Mass chaos and exodus would make getting from work to home very complicated, and a disaster-stricken city is a very dangerous place. So, just as military pilots have a “get-home survival kit” packed in their cock-pit, Stewart recommends having a “Get Home Bag” ready to go at your office or in your car.
During a disaster, this may be your commute home
A Get Home Bag is simply a down-sized version of the Bug-Out Bag designed to do just that – get you home safely. It will be smaller and have fewer supplies — just the necessities to get you through and out of ground zero.
Your Get Home Bag should have:
Shelter: a light weight tarp or poncho shelter, light-weight sleeping bag, adequate ‘get-home’ outfit and shoes that are weather appropriate
Water: 1 liter of water and a means by which to purify more if necessary
Fire: fire starting tools
Food: light-weight eat-on-the-go items such as power bars – No extensive cook set or stove in this one
First aid kit with basic first aid gear including N95 Face Mask
Hygiene kit with sanitation items such as disinfecting wipes, toilet paper, hand sanitizer
Tools including fixed blade knife, multi-tool, small pry-bar
Lighting – headlamp
Misc supplies such as a map and compass, paracord, small emergency radio, extra cell phone battery, bandanna
Self Defense items - those you are appropriately trained to use or handle comfortably.

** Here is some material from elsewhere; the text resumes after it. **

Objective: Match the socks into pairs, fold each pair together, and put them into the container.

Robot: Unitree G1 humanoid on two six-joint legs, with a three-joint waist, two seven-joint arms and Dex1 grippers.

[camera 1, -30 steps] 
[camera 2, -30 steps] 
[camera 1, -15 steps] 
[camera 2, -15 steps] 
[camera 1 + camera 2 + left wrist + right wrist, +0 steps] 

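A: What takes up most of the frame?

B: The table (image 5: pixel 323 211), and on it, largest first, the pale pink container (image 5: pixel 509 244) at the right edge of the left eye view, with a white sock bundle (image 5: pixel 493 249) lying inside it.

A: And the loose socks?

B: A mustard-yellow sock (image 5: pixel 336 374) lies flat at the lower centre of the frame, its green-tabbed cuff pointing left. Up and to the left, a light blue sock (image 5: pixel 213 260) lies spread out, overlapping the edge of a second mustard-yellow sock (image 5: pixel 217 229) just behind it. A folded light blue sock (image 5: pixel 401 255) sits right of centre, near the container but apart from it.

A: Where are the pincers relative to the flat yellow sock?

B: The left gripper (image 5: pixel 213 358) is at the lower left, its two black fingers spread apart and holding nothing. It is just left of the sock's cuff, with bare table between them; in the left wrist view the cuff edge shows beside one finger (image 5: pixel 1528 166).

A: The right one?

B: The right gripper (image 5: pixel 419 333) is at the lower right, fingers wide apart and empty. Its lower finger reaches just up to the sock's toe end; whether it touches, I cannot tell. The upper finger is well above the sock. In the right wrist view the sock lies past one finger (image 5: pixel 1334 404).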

Stewart told me having Bug-Out bags at the ready isn't about becoming a crazy survivalist in the woods or having a bunker mentality. It’s about being prepared when disaster strikes. “People don’t think about it until it’s way too late,” he says. “The general mentality is ‘it’ll never happen to me, those things happen to someone else.’ But it’s not a matter of ‘if’ it’s a matter of ‘when’.”
So grab that extra backpack you've got lying around, and start packing.